Os pesquisadores também se debruçaram sobre os fatores por trás da intenção daqueles proprietários que admitiram que matariam uma harpia novamente. De acordo com o levantamento, é sobretudo nas pequenas propriedades de assentamentos do Instituto Nacional de Colonização e Reforma Agrária (Incra) que as pessoas afirmam que matariam harpias novamente. O motivo: retaliação. Dentre os proprietários que afirmaram que matariam novamente as aves, 47,9% relataram a perda de galinhas para as águias, 22,4% a perda de cabritos, 18,2% de leitões, 8,3% de carneiros, 2,1% de cães e 1% de gatos. O consumo de animais domésticos foi registrado majoritariamente em propriedades de menor porte, o que explicaria o sentimento de hostilidade à espécie dessa categoria fundiária.
O projeto também reembolsa financeiramente os proprietários que relatam casos de predação de animais de criação, como porcos e galinhas, justamente para evitar esse sentimento de “sede de vingança” entre eles.
“Como se tratam múltiplas espécies de pequeno porte, não existe meio possível para você ensinar pros caras uma metodologia em que a harpia não vai pegar os animais.

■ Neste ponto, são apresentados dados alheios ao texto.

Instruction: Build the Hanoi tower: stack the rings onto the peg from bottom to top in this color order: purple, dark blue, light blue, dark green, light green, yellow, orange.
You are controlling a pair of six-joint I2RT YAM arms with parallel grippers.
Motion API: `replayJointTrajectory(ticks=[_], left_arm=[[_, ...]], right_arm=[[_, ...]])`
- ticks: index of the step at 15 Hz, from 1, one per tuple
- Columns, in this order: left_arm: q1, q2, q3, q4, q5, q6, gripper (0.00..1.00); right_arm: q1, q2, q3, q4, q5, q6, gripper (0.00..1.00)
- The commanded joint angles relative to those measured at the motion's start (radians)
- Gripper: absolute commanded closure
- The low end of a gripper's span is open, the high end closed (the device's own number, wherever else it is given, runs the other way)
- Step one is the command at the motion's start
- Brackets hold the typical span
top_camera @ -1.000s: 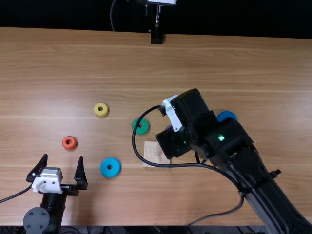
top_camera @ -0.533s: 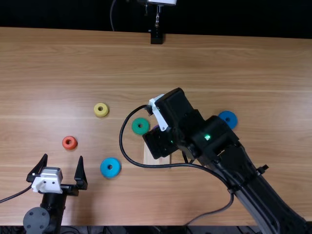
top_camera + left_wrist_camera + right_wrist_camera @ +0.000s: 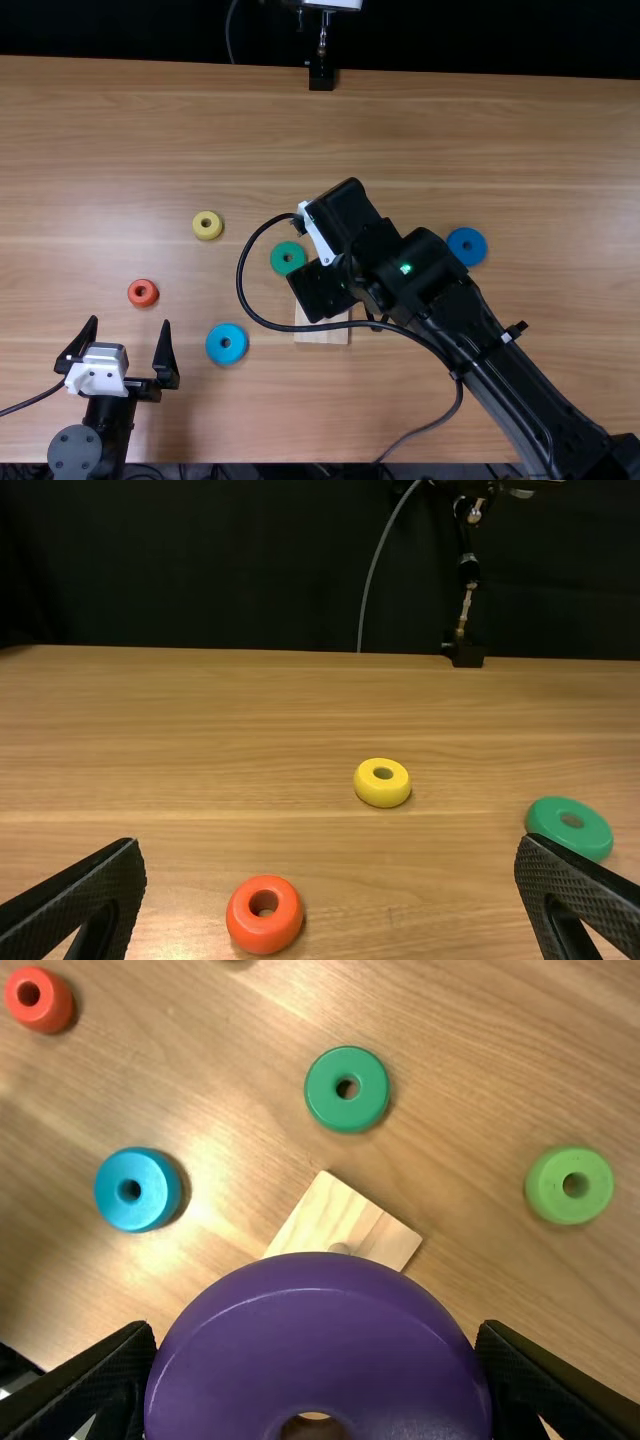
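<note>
- At the near left corner of the table [image 3: 420, 130], the left gripper [image 3: 129, 322] has its jaws apart.
- A light blue round ring [image 3: 227, 344] lies nearer to the near edge than a pale wooden base [image 3: 321, 332] with peg [image 3: 340, 1249].
- The right gripper [image 3: 322, 288], beside this base's far edge, has its jaws clamped on the thick purple ring [image 3: 320, 1340].
- Farther: orange ring [image 3: 143, 293] towards the left edge, dark green [image 3: 288, 258], dark blue [image 3: 467, 246], yellow [image 3: 207, 225].
- A light green ring [image 3: 570, 1185] lies apart from the dark green.

You have a gap between the orange ring [image 3: 143, 301] and light blue ring [image 3: 226, 353], while the right arm [image 3: 480, 345] blocks passage above the wooden base [image 3: 322, 338].
</note>
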Motion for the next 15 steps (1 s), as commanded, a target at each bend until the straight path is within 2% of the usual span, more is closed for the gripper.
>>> replayJointTrajectory(ticks=[1,13,14,15], left_arm=[[0.007,-0.012,-0.017,-0.018,0.008,0.003,0.0],[0.007,-0.012,-0.017,-0.018,0.008,0.003,0.0],[0.007,-0.012,-0.017,-0.018,0.008,0.005,0.0],[0.007,-0.012,-0.017,-0.018,0.008,0.005,0.0]], right_arm=[[0.002,0.008,0.026,0.003,-0.005,0.007,1.0],[0.002,0.056,0.022,0.005,-0.003,0.007,1.0],[0.002,0.056,0.026,0.005,-0.003,0.007,0.96],[0.002,0.056,0.026,0.005,-0.003,0.007,0.76]])
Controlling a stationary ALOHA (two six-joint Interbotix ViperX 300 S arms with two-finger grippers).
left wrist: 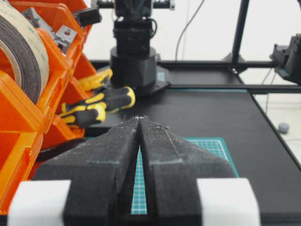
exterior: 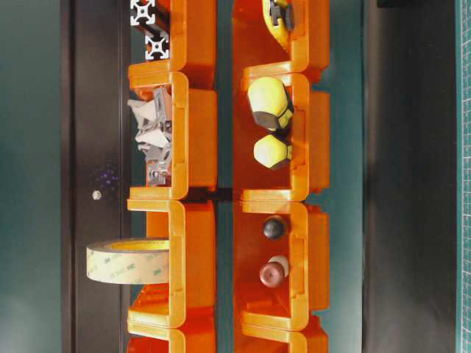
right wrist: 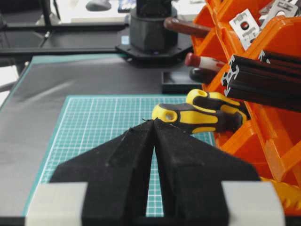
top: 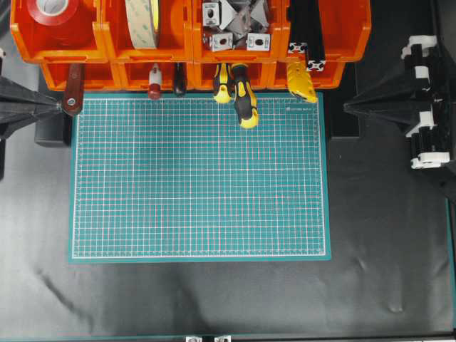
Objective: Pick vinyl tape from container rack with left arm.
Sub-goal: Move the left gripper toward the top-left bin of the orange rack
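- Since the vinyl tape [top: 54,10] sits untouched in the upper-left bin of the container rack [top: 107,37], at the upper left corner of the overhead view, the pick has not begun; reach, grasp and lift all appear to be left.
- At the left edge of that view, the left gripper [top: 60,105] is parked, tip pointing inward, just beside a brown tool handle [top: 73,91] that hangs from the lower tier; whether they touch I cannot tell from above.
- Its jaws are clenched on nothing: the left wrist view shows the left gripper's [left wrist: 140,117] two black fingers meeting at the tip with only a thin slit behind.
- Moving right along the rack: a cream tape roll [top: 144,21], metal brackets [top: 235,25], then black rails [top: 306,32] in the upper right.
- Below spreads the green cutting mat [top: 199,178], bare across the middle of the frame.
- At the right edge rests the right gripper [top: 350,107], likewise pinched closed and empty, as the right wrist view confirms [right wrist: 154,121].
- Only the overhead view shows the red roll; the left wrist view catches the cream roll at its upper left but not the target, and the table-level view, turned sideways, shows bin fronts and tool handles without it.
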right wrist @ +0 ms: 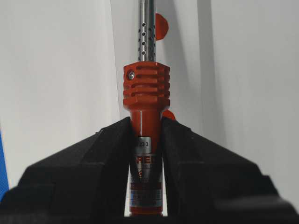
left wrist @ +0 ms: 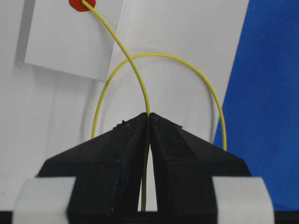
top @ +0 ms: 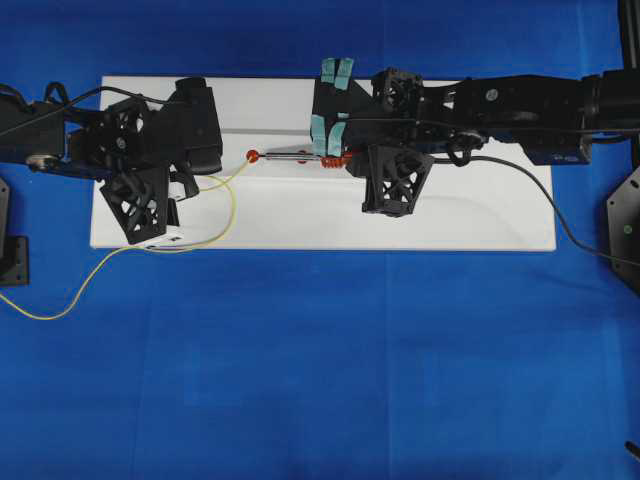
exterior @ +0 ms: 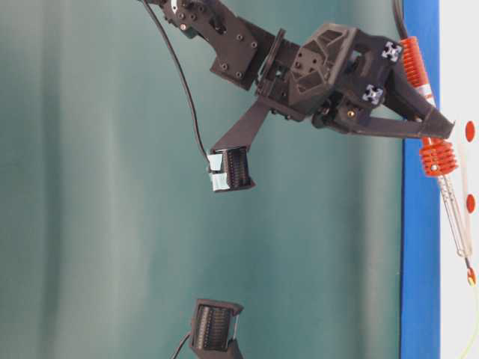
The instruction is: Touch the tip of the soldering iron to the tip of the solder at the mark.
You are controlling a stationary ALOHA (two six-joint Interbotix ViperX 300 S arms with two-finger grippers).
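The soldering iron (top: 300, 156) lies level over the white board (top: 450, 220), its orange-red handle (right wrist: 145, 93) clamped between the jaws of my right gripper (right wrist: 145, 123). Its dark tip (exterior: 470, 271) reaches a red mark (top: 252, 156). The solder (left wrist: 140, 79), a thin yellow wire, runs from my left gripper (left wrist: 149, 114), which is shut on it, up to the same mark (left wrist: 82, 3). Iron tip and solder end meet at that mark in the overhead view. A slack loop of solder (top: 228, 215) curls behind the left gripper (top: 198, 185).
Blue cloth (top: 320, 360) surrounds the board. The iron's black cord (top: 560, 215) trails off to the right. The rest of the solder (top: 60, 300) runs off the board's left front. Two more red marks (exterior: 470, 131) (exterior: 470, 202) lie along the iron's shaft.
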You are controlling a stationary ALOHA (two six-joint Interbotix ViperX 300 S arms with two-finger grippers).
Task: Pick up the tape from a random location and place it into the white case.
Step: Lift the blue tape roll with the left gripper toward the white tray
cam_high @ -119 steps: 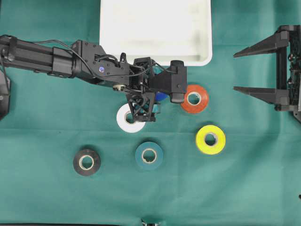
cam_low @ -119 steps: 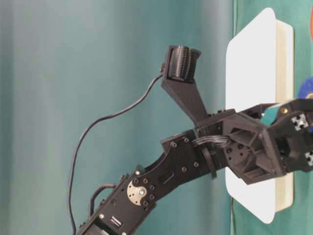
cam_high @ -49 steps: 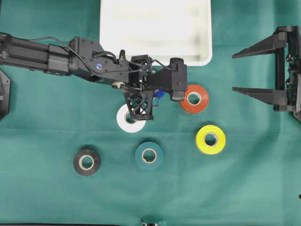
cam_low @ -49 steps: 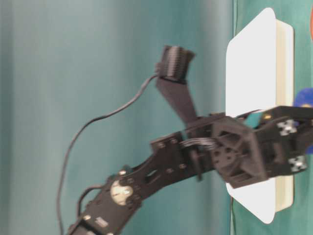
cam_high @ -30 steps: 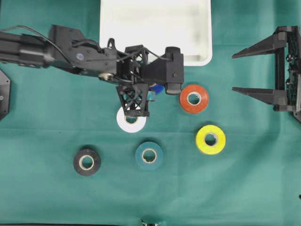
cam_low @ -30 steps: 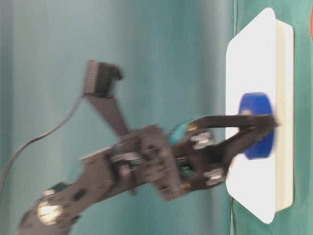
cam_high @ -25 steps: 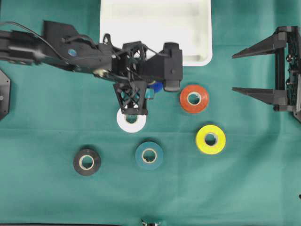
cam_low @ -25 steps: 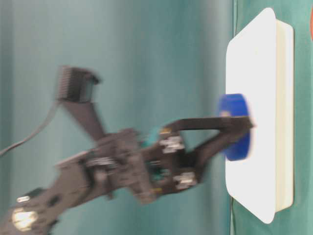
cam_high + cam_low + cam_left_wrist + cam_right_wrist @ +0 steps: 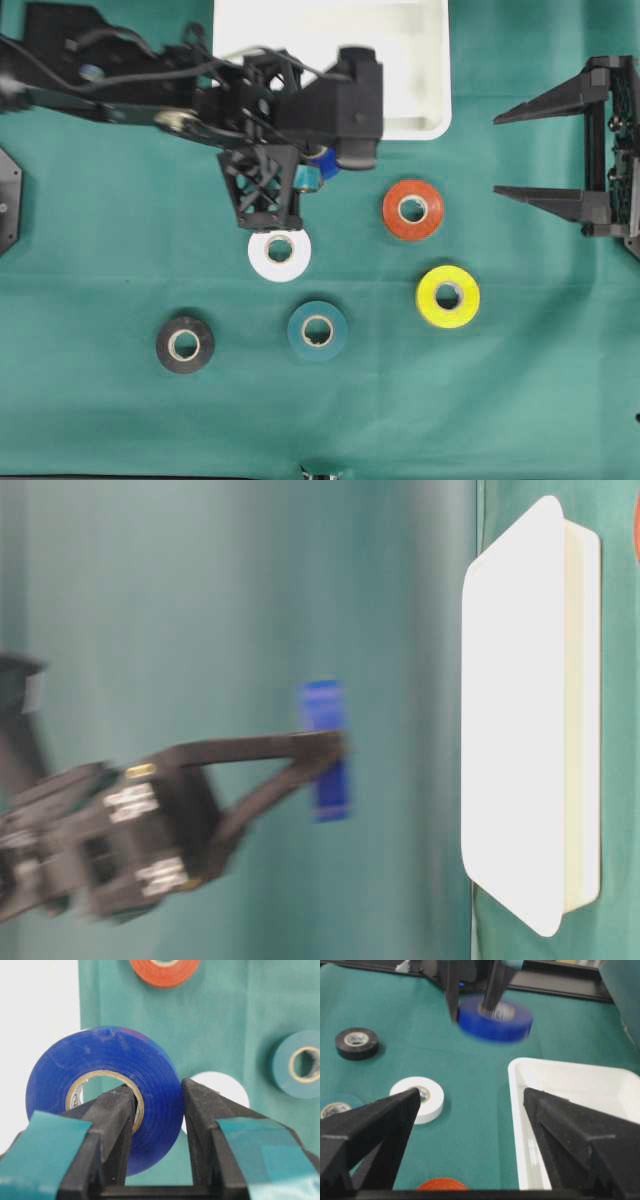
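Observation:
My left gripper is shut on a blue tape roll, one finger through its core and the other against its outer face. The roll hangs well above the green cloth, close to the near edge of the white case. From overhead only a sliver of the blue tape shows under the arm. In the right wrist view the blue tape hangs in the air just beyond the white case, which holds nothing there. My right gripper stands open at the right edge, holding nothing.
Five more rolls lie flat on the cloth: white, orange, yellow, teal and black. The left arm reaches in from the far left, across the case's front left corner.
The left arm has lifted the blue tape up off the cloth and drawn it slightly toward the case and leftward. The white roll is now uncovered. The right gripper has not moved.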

E ao contrário do que acontece com o gado, os animais de criação têm um valor muito modesto, então não dá pra gastar uma grana construindo galinheiro, se a galinha vale tão pouco. Então a gente orienta as pessoas a entrarem em contato com o projeto e a gente ressarce, que é um valor pequeno. E agora, como existe a remuneração por ninho, quando há predação, os moradores já vão atrás dos ninhos para mapear para nós”, conta o pesquisador brasileiro.
Miranda acredita que os caminhos para conservar a harpia não apenas no Mato Grosso, mas ao longo de todo o Arco do Desmatamento, na Amazônia, é investir em ações educativas e de conscientização voltadas para os sitiantes, e oferecer meios para que as pessoas conheçam a espécie. Para isso, integrar as harpias na economia local é estratégico, afirma o pesquisador: fazer elas valerem mais vivas do que mortas.